## EXERCISE BRIEF
Reproduce the listing below exactly. Pictures do not belong in the copy.

## RECORDED INFORMATION

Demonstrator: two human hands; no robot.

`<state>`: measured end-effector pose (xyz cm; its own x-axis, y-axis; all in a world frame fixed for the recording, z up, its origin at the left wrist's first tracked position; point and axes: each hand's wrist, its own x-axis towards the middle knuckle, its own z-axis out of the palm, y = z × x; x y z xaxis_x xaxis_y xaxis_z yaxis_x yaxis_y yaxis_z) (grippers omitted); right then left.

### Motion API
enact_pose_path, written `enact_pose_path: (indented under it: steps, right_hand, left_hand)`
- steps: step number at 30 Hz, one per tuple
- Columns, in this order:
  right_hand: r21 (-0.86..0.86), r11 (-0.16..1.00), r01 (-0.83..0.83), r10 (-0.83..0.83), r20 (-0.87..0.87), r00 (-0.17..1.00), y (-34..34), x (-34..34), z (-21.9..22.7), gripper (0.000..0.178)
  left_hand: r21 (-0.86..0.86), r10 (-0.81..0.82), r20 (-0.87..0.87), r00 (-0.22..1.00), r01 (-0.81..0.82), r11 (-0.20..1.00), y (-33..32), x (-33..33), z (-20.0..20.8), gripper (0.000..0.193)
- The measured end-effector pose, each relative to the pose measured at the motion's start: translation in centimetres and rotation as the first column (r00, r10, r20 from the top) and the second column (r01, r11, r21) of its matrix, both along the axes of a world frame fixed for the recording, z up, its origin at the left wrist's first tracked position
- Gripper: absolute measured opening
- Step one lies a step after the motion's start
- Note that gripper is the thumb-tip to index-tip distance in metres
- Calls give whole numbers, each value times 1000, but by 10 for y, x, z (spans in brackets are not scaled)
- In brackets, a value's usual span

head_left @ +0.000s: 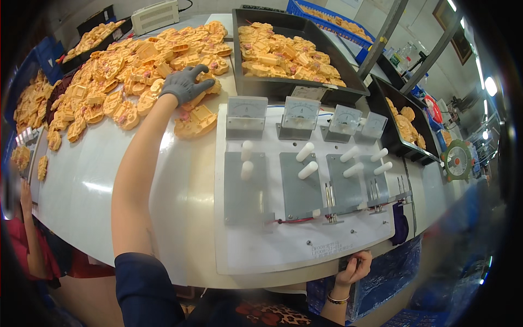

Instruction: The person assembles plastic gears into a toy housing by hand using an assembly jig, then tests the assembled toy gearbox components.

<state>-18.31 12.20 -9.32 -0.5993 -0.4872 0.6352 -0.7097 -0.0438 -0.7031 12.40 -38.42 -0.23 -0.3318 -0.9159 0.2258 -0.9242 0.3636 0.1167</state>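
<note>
On the counter (182, 218), a heap of parts (122, 73) lies left of a tray (261, 86); four meters (300, 111) stand before the tray.

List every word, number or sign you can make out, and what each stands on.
White board: dark printed lines near its lower edge, blurred; not copied out.
Four dial meters: scale markings, too small to read.
Label on the large black tray: too small to read.
</note>
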Motion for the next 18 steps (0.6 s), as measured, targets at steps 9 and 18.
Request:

## FINISHED TASK
Demonstrator: two human hands; no robot.

`<state>`: measured end-effector pose (xyz cm; its own x-axis, y-axis; all in a world frame fixed for the recording, z up, its origin at the left wrist's first tracked position; point and axes: each hand's wrist, its own x-axis towards the middle knuckle, its own z-axis out of the palm, y = z × x; x y z xaxis_x xaxis_y xaxis_z yaxis_x yaxis_y yaxis_z) (grippers omitted); right then left.

### Motion API
enact_pose_path, written `enact_pose_path: (indented under it: steps, right_hand, left_hand)`
- steps: step number at 30 Hz, one per tuple
- Columns, in this order:
  right_hand: r21 (-0.86..0.86), r11 (-0.16..1.00), r01 (-0.83..0.83), r10 (-0.83..0.83), r20 (-0.87..0.87), r00 (-0.17..1.00), y (-34..34), x (-34..34), z (-21.9..22.7), gripper (0.000..0.178)
  left_hand: r21 (-0.86..0.86), r10 (-0.81..0.82), r20 (-0.87..0.87), r00 (-0.22..1.00), r01 (-0.81..0.82), r11 (-0.20..1.00), y (-33..32), x (-33..33), z (-20.0..20.8), gripper (0.000..0.193)
- The measured end-effector pose, each relative to the pose measured at the motion's start: translation in centimetres and rotation as the first column (r00, r10, r20 from the top) and the second column (r01, r11, r21) of its matrix, both along the axes of a world frame fixed for the recording, z up, its origin at the left wrist's first tracked position
- Gripper: absolute measured opening
- Step one lies a step after the motion's start
- Note that gripper is the thumb-tip to index-tip distance in metres
- Calls give whole numbers, each value times 1000, but by 10 for y, x, z (spans in brackets are not scaled)
- In brackets, a value's usual span

head_left @ +0.000s: 

Instruction: The person assembles plastic gears into a toy housing by hand using an assembly jig, then tests the assembled toy gearbox components.

<state>-18.31 12.20 -9.32 -0.5993 -0.4872 0.6352 -0.7097 -0.0438 -0.7031 12.40 -38.42 -0.23 -0.3318 -0.9159 0.2258 -0.9242 0.3636 0.1167</state>
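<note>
On the counter (182, 218), a heap of parts (122, 73) lies left of a tray (261, 86); four meters (300, 111) stand before the tray.

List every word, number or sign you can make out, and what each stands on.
White board: dark printed lines near its lower edge, blurred; not copied out.
Four dial meters: scale markings, too small to read.
Label on the large black tray: too small to read.
</note>
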Motion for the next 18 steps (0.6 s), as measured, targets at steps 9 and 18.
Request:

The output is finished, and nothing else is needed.